My AC is on all the time, and I do live on a mild hill, but the downhill doesn't seem to offset the uphill. If I drive down the hill to the local city driving for a bit (meaning no uphills) I only drop to like 380.

Is there something wrong?

Yes, you’re having too much fun ;)

How many miles? Estimation of local vs to freeway in percentage? Typical miles drive. At a time between start and park. Avg temp? And avg speed on the highways?

I’ve tested mine extensively and here’s what I found..Tesla’s base miles and wh/mi calculation is accurate. But there are a lot of factors.

1) On OEM 20s, my average consumption has been 375ish. 30% local driving, 70% highway.

2) If temp stays at 70 and I turn AC off, it drops to around 320. If it gets warm, it spikes to about 400-500 on initial “warm up”

3) If temp drops to 40 or below, it spikes above 400- around 410/420. 600-800 on “warm up” drops back down 360 if I turn heat off.

4) Tow a trailer, and it spikes roughly 1.5-2x to 500-750wh/mi.

5) Move for OEM 22s and it will increase consumption from 8-12%

Here’s the single biggest variable. Your right foot. Regardless of the above, there is a roughly 100 wh/mi difference based your driving style. I’ve found “Range Mode” to do very little compared to everything else. I will use if if I’m really nervous. But climate and chill mode are the first things I’ll toggle if I need a significant drop.

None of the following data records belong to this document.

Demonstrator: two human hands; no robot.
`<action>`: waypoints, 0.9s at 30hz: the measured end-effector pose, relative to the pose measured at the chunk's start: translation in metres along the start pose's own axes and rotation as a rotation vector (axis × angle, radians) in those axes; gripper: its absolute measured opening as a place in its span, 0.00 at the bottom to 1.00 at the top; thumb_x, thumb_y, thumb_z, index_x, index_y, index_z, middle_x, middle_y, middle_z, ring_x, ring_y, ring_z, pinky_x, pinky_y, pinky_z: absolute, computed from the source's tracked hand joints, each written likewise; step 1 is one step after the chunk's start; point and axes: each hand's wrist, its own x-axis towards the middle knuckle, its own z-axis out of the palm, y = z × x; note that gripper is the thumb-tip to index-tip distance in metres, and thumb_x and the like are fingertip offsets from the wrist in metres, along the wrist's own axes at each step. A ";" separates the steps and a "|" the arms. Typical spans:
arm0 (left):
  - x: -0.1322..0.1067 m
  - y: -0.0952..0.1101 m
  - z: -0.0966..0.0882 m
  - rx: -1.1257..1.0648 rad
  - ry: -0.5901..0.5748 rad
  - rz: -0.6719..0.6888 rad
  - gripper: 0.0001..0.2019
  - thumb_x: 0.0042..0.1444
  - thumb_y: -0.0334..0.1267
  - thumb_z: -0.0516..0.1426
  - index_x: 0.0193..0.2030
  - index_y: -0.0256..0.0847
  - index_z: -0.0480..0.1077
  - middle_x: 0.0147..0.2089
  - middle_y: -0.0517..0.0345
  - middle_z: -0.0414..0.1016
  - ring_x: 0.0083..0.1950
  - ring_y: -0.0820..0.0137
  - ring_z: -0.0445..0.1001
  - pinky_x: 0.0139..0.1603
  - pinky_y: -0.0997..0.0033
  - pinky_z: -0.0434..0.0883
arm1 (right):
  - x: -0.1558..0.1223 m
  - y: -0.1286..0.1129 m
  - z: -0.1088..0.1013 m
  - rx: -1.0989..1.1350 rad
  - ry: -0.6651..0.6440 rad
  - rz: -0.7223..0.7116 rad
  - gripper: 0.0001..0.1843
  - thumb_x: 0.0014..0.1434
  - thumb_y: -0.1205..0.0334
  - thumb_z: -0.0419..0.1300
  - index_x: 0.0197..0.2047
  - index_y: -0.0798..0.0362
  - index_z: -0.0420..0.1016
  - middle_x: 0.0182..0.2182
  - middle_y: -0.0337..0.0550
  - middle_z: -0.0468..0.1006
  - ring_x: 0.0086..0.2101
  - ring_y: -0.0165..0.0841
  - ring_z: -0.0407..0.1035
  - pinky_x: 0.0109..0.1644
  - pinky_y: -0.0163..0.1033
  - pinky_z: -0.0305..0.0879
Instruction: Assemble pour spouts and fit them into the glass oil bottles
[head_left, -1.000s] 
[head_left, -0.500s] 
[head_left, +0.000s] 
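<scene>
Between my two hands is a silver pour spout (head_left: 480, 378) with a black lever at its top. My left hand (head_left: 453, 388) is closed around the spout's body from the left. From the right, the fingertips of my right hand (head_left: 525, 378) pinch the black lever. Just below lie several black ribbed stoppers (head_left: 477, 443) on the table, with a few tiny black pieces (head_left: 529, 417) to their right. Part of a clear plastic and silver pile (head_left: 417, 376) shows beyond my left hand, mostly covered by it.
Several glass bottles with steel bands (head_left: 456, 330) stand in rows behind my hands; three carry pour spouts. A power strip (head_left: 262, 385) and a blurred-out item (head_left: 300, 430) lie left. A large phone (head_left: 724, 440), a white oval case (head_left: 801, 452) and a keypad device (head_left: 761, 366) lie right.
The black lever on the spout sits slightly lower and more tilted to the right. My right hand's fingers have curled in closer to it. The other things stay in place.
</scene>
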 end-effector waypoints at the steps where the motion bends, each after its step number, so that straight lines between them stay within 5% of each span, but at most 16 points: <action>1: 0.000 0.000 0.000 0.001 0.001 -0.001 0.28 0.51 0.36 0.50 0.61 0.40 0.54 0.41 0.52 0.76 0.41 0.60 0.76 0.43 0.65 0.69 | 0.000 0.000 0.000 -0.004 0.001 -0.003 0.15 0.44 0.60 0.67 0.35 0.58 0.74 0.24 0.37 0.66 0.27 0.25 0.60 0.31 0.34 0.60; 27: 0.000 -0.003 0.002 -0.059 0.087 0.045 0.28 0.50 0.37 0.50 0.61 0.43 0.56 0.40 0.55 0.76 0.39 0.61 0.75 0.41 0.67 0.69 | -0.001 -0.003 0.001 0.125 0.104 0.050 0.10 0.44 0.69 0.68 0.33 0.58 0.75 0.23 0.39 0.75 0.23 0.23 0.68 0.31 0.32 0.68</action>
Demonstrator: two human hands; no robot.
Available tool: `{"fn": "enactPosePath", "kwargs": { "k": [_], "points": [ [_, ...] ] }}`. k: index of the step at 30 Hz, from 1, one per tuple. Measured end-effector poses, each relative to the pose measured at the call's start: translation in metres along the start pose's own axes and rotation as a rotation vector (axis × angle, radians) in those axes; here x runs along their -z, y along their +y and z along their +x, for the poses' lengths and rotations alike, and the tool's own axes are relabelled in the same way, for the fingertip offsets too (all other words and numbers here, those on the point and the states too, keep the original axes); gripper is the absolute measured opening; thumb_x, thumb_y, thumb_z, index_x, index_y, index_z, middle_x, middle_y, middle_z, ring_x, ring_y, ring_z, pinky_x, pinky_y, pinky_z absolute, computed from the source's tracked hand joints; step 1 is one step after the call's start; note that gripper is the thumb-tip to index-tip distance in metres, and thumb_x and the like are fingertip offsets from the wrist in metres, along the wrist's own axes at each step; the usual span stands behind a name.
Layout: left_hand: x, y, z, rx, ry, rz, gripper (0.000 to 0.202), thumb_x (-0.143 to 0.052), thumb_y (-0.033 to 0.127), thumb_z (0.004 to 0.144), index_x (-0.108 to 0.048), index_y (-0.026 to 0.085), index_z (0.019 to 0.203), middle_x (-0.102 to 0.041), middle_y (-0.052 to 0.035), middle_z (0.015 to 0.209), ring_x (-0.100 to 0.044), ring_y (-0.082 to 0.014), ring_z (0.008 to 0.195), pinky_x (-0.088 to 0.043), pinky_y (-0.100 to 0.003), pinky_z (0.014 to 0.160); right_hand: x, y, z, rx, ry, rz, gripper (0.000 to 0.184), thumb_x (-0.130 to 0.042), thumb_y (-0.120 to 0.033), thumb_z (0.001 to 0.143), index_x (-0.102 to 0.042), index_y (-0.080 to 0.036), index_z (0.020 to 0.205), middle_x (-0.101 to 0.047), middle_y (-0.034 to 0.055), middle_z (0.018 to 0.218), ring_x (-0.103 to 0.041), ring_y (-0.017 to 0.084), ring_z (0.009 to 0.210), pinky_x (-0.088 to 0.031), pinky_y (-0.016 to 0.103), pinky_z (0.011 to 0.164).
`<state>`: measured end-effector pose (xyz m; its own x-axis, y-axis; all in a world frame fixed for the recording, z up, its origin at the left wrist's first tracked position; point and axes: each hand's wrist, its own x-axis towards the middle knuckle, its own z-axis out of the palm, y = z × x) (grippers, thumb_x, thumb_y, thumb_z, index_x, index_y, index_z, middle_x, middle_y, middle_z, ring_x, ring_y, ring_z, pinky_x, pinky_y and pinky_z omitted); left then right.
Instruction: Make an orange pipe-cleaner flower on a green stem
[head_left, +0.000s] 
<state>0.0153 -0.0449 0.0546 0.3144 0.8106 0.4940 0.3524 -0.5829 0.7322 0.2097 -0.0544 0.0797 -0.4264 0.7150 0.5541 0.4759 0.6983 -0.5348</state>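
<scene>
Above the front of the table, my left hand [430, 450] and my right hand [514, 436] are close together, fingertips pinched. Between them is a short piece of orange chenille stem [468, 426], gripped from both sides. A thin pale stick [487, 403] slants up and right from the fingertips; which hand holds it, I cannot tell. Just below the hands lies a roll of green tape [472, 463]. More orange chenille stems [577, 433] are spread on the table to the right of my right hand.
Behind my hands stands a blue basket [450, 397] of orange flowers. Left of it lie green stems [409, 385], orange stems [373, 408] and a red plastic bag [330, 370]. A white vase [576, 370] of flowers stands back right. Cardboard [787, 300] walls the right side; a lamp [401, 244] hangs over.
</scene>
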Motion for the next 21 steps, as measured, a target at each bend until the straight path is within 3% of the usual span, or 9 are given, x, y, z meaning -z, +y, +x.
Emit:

Even with speeds, terrain, all else staying consistent. The problem is that it’s easy to accelerate and decrease on the Tesla. Give it a little bit a small bit of throttle, and it increases consumption by 10-20wh/mi. Hit it to do a quick pass, and it’ll spike and raise the average by 40-50wh/mi.

They’re big numbers, but small in percentage. That quick pass increases over base consumption roughly 12%. Think about a gas car. Would it be unreasonable to get 25mpg vs 28? Most probably wouldn’t think twice, but that’s 12%.

So how do you know if you’re the problem? Put it in chill mode. It makes it less sensitive to variations. See what you’re getting. If you’re engaging regen a lot, then you’re probably increasing your consumption. Slow and steady moves the needle, it’s just unfortunately boring.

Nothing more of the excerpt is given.